Micro-Raman spectroscopy study of colloidal crystal films of polystyrene-gold composites.

Monolayers and multilayers of polystyrene (PS)-gold composite films prepared by two different deposition methods have been investigated by atomic force microscopy (AFM), scanning electron microscopy (SEM), X-ray diffraction (XRD), and confocal Raman microspectroscopy. The intensity of the 1001 cm(-1) ring breathing mode of PS is used to evaluate the degree of ordering of monolayers and multilayers within a colloidal crystal. The depth profiling capability of confocal Raman microscopy is used to probe the regions inside the fractures in multilayered films. The intensity profile of the 1001 cm(-1) peak revealed the presence of fractures of different shapes with some PS microspheres at the bottom of the fracture. A strong increase in the Raman intensity (by 10(3) times) has been observed when probing the regions where Au nanoparticles are concentrated in aggregates of different shapes. This enhancement is attributed to the surface plasmons generated by the periodic structure of the gold nanoparticles.

The protonation of a retinyl Schiff base: a study by FTIR spectroscopy at low temperature in solution.
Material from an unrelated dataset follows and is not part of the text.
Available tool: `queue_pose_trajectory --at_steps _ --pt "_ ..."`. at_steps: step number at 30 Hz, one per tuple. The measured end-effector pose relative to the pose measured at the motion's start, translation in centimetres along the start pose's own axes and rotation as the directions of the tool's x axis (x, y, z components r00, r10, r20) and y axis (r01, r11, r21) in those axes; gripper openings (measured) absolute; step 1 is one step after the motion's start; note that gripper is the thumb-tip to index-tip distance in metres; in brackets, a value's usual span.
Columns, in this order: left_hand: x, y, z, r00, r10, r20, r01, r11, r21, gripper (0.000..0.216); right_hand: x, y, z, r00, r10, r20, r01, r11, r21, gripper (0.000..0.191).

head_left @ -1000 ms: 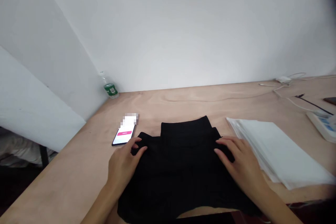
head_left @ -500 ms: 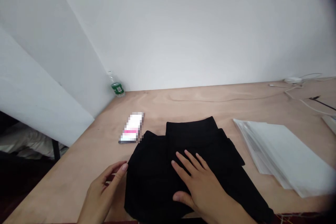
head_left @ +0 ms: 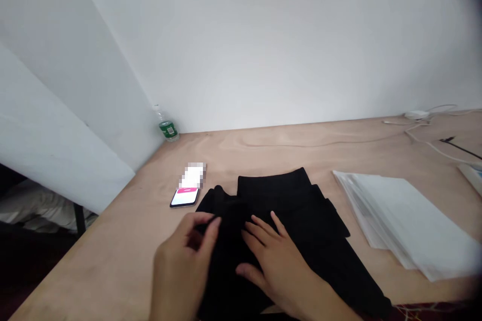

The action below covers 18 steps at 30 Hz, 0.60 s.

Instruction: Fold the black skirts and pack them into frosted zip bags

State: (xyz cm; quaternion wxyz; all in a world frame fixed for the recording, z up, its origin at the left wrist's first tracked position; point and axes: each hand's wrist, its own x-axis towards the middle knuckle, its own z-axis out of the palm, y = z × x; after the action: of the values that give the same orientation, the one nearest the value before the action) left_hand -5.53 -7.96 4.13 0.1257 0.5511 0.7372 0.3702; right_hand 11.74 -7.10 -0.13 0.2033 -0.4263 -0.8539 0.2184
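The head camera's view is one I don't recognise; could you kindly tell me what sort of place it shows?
Probably a small indoor workspace: a black garment and a pile of whitish sheets or bags lie on a plain wooden table against a white wall.

Two bare hands — left hand (head_left: 181,266) and right hand (head_left: 276,266), both slim in build. Fingers (head_left: 261,231) narrow, tips rounded. Left thumbnail (head_left: 217,221) short, plain-looking; other nails too small to make out well. Right wrist (head_left: 303,286) bare, slim; right forearm (head_left: 327,301) bare and smooth-looking too — cut off by bottom edge. Left hand slightly blurred, fine surface detail unclear.
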Motion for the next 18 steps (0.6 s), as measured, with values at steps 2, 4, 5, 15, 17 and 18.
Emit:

The hydrogen bonding-protonation equilibrium for retinyl Schiff base/propionic acid or 3-chloropropionic acid systems was examined by Fourier transform infrared spectroscopy in non polar solutions at temperatures ranging from 25 degrees C to about -150 degrees C. The spectra give evidence for the gradual increase in the degree of protonation as temperature is lowered. The bearing of this on applying low temperature spectroscopic results to physiological conditions in rhodopsin research is discussed.